Exercise directions >>
The task calls for an exact copy of the records, without any images.

*** Opening of Supplied data ***

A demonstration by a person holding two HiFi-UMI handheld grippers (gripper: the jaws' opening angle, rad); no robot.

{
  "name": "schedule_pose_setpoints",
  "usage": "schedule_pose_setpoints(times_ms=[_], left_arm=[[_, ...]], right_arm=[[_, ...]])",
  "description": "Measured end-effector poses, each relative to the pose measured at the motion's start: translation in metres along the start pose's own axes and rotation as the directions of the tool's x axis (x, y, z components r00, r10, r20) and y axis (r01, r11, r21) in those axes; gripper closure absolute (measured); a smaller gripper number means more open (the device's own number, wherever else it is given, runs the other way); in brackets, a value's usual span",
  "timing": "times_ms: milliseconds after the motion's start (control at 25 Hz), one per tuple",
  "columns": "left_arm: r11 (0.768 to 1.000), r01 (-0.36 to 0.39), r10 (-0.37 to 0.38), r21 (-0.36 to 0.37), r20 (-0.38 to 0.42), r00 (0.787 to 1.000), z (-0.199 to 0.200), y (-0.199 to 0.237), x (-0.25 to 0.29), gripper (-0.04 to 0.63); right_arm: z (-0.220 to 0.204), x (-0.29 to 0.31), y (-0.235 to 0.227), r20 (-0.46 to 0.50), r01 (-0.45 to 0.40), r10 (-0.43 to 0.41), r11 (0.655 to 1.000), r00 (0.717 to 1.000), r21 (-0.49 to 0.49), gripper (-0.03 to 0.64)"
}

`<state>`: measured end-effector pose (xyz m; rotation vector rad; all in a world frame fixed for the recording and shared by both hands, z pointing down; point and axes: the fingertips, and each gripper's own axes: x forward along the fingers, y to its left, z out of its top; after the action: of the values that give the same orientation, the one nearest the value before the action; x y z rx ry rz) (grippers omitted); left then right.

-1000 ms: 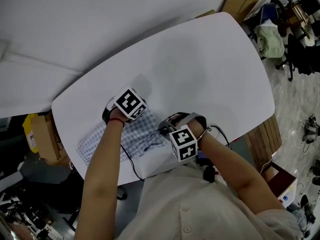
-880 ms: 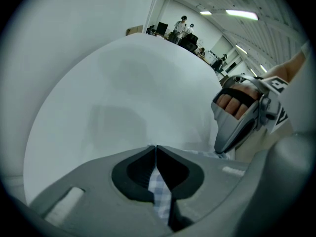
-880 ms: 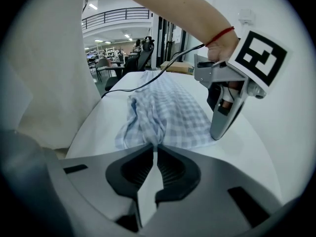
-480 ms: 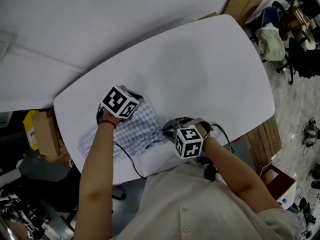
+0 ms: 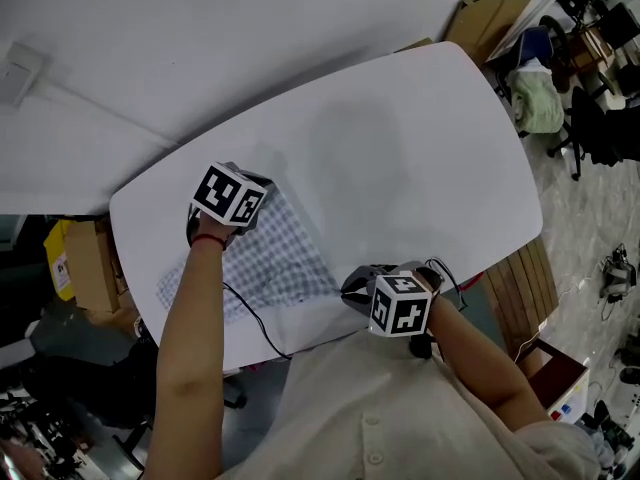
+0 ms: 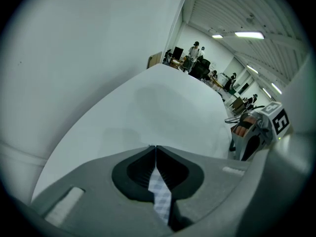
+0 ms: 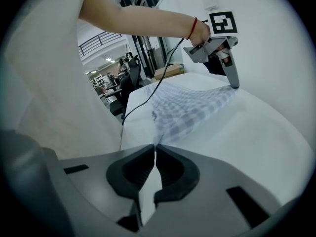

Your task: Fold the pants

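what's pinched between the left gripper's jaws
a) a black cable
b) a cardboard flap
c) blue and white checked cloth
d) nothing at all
c: in the left gripper view, a strip of the checked pants sits clamped between the shut jaws of the left gripper.

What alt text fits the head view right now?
Seen from above, a person holds checked pants on a white table, a gripper shut on each end. The left gripper grips the far corner, the right gripper the near edge.
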<state>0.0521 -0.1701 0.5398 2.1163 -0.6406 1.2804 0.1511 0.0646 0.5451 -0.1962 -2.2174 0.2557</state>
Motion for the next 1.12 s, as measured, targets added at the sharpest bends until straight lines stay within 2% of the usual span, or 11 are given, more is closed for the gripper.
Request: schedule_pose_setpoints(times_ms=[240,320,360,400,440,480,520,560,720,920,1120], left_arm=[[0.999,0.043,-0.043,-0.027,0.016,0.999,0.020,-0.017,0.039,0.575],[0.999,0.032,-0.031,-0.032,0.027,0.999,0.026,-0.021,0.051,0.575],[0.999,0.020,-0.018,-0.037,0.038,0.999,0.030,-0.022,0.056,0.574],[0.999,0.013,-0.011,-0.046,0.056,0.998,0.034,-0.022,0.060,0.574],[0.998,0.018,-0.014,-0.056,0.078,0.997,0.039,-0.024,0.062,0.563],[0.997,0.032,-0.026,-0.066,0.100,0.995,0.044,-0.028,0.063,0.497],[0.996,0.047,-0.038,-0.075,0.121,0.992,0.048,-0.031,0.063,0.439],[0.995,0.056,-0.045,-0.082,0.140,0.989,0.053,-0.033,0.062,0.421],[0.992,0.055,-0.032,-0.112,0.195,0.980,0.058,-0.035,0.050,0.419],[0.988,0.042,-0.006,-0.151,0.228,0.974,0.053,-0.037,0.033,0.419],[0.978,0.029,0.021,-0.206,0.234,0.972,0.024,-0.047,0.003,0.419]], right_arm=[[-0.029,-0.006,-0.008,-0.029,0.051,-0.049,0.996,0.998,0.074,0.592],[-0.039,-0.008,-0.010,-0.037,0.079,-0.076,0.992,0.996,0.103,0.590],[-0.045,-0.008,-0.009,-0.044,0.081,-0.076,0.989,0.996,0.121,0.573],[-0.051,-0.009,-0.006,-0.051,0.075,-0.068,0.987,0.996,0.140,0.528],[-0.056,-0.011,-0.003,-0.055,0.066,-0.058,0.986,0.997,0.155,0.456],[-0.061,-0.014,-0.001,-0.059,0.061,-0.053,0.985,0.997,0.160,0.434],[-0.064,-0.017,0.000,-0.063,0.065,-0.056,0.986,0.996,0.155,0.426],[-0.067,-0.022,-0.002,-0.070,0.076,-0.066,0.987,0.995,0.141,0.426],[-0.067,-0.040,-0.021,-0.095,0.115,-0.108,0.991,0.990,0.070,0.434],[-0.058,-0.057,-0.049,-0.126,0.126,-0.129,0.992,0.984,-0.028,0.449],[-0.039,-0.068,-0.077,-0.139,0.125,-0.142,0.985,0.980,-0.122,0.449]])
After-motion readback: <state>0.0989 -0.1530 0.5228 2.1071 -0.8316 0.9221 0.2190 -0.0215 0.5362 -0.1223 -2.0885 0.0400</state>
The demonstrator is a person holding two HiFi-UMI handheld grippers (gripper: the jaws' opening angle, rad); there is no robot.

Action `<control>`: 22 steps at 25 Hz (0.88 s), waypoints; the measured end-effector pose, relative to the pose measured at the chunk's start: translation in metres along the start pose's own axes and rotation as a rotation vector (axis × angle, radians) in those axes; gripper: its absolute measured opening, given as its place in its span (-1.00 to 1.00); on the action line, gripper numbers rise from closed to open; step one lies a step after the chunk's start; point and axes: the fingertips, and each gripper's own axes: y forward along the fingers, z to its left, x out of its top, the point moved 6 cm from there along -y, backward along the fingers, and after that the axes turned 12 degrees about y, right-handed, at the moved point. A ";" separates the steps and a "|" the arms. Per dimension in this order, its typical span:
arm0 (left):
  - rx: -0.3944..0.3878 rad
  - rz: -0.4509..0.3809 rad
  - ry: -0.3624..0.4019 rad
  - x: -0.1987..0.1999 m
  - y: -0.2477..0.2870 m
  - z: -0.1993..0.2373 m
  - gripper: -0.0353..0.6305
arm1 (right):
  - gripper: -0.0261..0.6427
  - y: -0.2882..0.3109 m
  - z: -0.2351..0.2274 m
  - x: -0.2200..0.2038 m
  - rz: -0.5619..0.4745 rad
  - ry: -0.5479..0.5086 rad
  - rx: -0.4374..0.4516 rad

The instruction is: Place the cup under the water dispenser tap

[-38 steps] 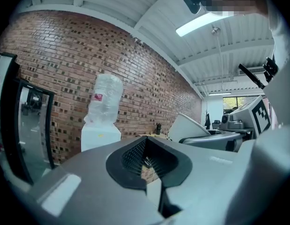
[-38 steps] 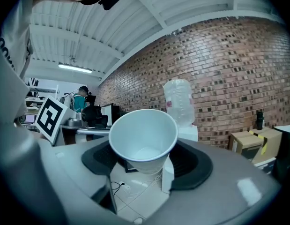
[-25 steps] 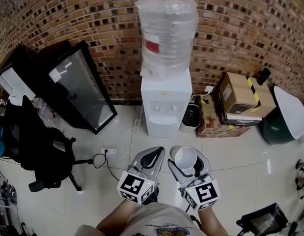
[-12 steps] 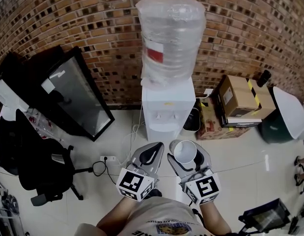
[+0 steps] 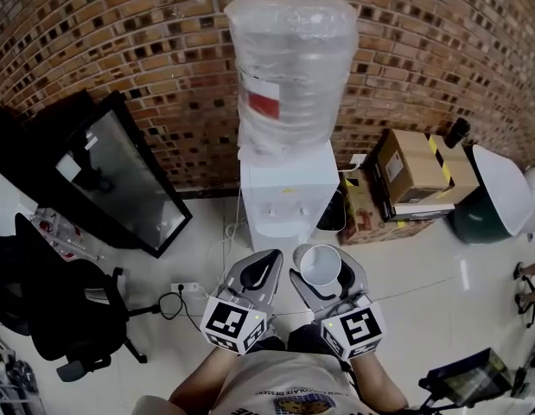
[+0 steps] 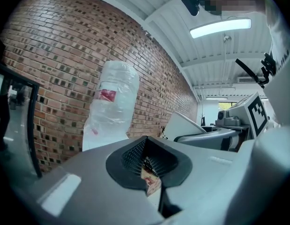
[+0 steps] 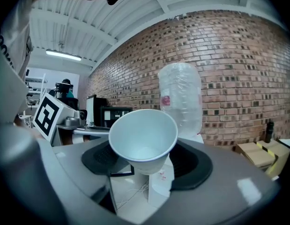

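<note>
A white water dispenser (image 5: 284, 193) with a large clear bottle (image 5: 289, 67) stands against the brick wall, its taps (image 5: 283, 211) facing me. My right gripper (image 5: 323, 271) is shut on a white paper cup (image 5: 321, 264), held upright with its mouth up, a short way in front of the dispenser. The right gripper view shows the cup (image 7: 142, 137) between the black pads (image 7: 194, 165), with the bottle (image 7: 180, 97) behind it. My left gripper (image 5: 257, 275) is beside it, shut and holding nothing. In the left gripper view its jaws (image 6: 149, 165) meet, and the bottle (image 6: 112, 102) is ahead.
A black-framed glass panel (image 5: 120, 180) leans on the wall at the left, near an office chair (image 5: 60, 309). A power strip and cable (image 5: 185, 288) lie on the floor. Right of the dispenser are a black bin (image 5: 334, 207), cardboard boxes (image 5: 414, 175) and a green bin (image 5: 487, 201).
Both grippers have moved toward the dispenser, which now looks larger and nearer. The cup stays in the right gripper.
</note>
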 end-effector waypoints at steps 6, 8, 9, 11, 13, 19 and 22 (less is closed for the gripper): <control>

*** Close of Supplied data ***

Written answer >>
A demonstration by a person holding two HiFi-UMI handheld grippers (gripper: the jaws' opening angle, rad); no robot.

{
  "name": "schedule_pose_setpoints",
  "usage": "schedule_pose_setpoints(times_ms=[_], left_arm=[[_, ...]], right_arm=[[_, ...]])",
  "description": "Measured end-effector poses, each relative to the pose measured at the motion's start: translation in metres along the start pose's own axes and rotation as the directions of the tool's x axis (x, y, z components r00, r10, r20) and y axis (r01, r11, r21) in those axes; gripper closure absolute (measured); a smaller gripper number means more open (the device's own number, wherever else it is given, runs the other way); in brackets, a value's usual span",
  "timing": "times_ms: milliseconds after the motion's start (control at 25 Hz), one per tuple",
  "columns": "left_arm: r11 (0.768 to 1.000), r01 (-0.36 to 0.39), r10 (-0.37 to 0.38), r21 (-0.36 to 0.37), r20 (-0.38 to 0.42), r00 (0.787 to 1.000), z (-0.199 to 0.200), y (-0.199 to 0.237), x (-0.25 to 0.29), gripper (-0.04 to 0.63); right_arm: z (-0.220 to 0.204), x (-0.29 to 0.31), y (-0.235 to 0.227), r20 (-0.46 to 0.50), r01 (-0.45 to 0.40), r10 (-0.43 to 0.41), r11 (0.655 to 1.000), r00 (0.717 to 1.000), r21 (-0.49 to 0.49), gripper (-0.03 to 0.64)"
}

`<state>`: measured end-effector pose (xyz m; rotation vector rad; all in a world frame fixed for the recording and shared by both hands, z pointing down; point and axes: the fingertips, and each gripper's own axes: x forward along the fingers, y to its left, z out of its top; after the action: of the values that give the same orientation, the one nearest the value before the action; x y z rx ry rz) (grippers omitted); left then right.

-1000 ms: 
-880 ms: 
-880 ms: 
-480 ms: 
+0 ms: 
+0 ms: 
+0 ms: 

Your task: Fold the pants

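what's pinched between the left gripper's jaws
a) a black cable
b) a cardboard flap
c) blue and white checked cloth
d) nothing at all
c: in the left gripper view, a strip of the checked pants sits clamped between the shut jaws of the left gripper.

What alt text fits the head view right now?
Seen from above, a person holds checked pants on a white table, a gripper shut on each end. The left gripper grips the far corner, the right gripper the near edge.
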<state>0.0521 -0.1701 0.5398 2.1163 -0.6406 1.2804 0.1511 0.0646 0.5451 -0.1962 -2.2174 0.2557</state>
Motion for the next 1.12 s, as measured, targets added at the sharpest bends until straight lines stay within 2% of the usual span, or 11 are given, more is closed for the gripper.
Request: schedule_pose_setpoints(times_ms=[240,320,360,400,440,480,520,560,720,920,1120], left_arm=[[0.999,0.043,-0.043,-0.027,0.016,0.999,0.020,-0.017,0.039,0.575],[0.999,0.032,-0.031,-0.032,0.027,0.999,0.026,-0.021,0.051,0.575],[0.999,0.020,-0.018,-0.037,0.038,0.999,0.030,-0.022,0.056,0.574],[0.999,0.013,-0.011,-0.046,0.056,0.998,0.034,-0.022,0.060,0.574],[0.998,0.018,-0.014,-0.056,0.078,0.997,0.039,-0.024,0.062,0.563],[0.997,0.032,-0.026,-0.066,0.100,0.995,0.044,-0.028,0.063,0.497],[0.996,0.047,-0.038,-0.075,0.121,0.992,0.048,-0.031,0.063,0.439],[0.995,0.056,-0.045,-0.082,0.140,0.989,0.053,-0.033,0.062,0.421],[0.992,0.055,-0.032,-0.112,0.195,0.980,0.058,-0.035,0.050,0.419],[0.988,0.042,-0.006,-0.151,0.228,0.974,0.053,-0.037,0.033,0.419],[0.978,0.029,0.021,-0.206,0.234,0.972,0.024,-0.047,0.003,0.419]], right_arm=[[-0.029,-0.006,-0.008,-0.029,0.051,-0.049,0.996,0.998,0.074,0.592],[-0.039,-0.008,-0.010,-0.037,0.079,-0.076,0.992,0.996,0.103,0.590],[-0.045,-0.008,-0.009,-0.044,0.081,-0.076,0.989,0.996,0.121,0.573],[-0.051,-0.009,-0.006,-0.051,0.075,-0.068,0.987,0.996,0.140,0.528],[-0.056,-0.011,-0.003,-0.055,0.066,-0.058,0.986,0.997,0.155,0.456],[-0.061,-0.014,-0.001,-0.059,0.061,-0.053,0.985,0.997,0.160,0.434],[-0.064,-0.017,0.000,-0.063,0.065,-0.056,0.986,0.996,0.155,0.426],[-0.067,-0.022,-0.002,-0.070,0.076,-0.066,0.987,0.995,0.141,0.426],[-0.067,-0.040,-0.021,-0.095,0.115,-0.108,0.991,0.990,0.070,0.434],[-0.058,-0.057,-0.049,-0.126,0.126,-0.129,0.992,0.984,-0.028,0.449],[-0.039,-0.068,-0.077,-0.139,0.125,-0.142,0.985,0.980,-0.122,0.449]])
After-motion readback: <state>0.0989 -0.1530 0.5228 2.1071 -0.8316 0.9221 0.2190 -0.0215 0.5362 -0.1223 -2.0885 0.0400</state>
The demonstrator is a person holding two HiFi-UMI handheld grippers (gripper: the jaws' opening angle, rad); there is no robot.

Action `<control>`: 22 steps at 25 Hz (0.88 s), waypoints; the measured end-effector pose, relative to the pose measured at the chunk's start: translation in metres along the start pose's own axes and rotation as a rotation vector (axis × angle, radians) in those axes; gripper: its absolute measured opening, given as its place in its span (-1.00 to 1.00); on the action line, gripper numbers rise from closed to open; step one lies a step after the chunk's start; point and axes: the fingertips, and each gripper's own axes: y forward along the fingers, z to its left, x out of its top, the point moved 6 cm from there along -y, backward along the fingers, and after that the axes turned 12 degrees about y, right-handed, at the moved point. A ";" separates the steps and a "|" the arms. Per dimension in this order, its typical span:
arm0 (left):
  - rx: -0.3944..0.3878 rad
  - rz: -0.4509..0.3809 rad
  - ry: -0.3624..0.4019 rad
  - x: -0.1987..0.1999 m
  - y: -0.2477..0.2870 m
  - z: -0.1993..0.2373 m
  - gripper: -0.0353..0.6305
arm1 (right):
  - gripper: -0.0261..0.6427
  - y: -0.2882..0.3109 m
  - z: -0.2351..0.2274 m
  - x: -0.2200..0.2038 m
  - rz: -0.5619..0.4745 rad
  - ry: -0.5479..0.5086 rad
  - rx: -0.4374..0.4516 rad

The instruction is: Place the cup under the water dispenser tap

[-38 steps] 
[-38 steps] 
[-25 steps] 
[-12 steps] 
[+0 steps] 
[+0 steps] 
[+0 steps] 

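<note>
A white water dispenser (image 5: 284, 193) with a large clear bottle (image 5: 289, 67) stands against the brick wall, its taps (image 5: 283, 211) facing me. My right gripper (image 5: 323, 271) is shut on a white paper cup (image 5: 321, 264), held upright with its mouth up, a short way in front of the dispenser. The right gripper view shows the cup (image 7: 142, 137) between the black pads (image 7: 194, 165), with the bottle (image 7: 180, 97) behind it. My left gripper (image 5: 257, 275) is beside it, shut and holding nothing. In the left gripper view its jaws (image 6: 149, 165) meet, and the bottle (image 6: 112, 102) is ahead.
A black-framed glass panel (image 5: 120, 180) leans on the wall at the left, near an office chair (image 5: 60, 309). A power strip and cable (image 5: 185, 288) lie on the floor. Right of the dispenser are a black bin (image 5: 334, 207), cardboard boxes (image 5: 414, 175) and a green bin (image 5: 487, 201).
Both grippers have moved toward the dispenser, which now looks larger and nearer. The cup stays in the right gripper.
</note>
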 end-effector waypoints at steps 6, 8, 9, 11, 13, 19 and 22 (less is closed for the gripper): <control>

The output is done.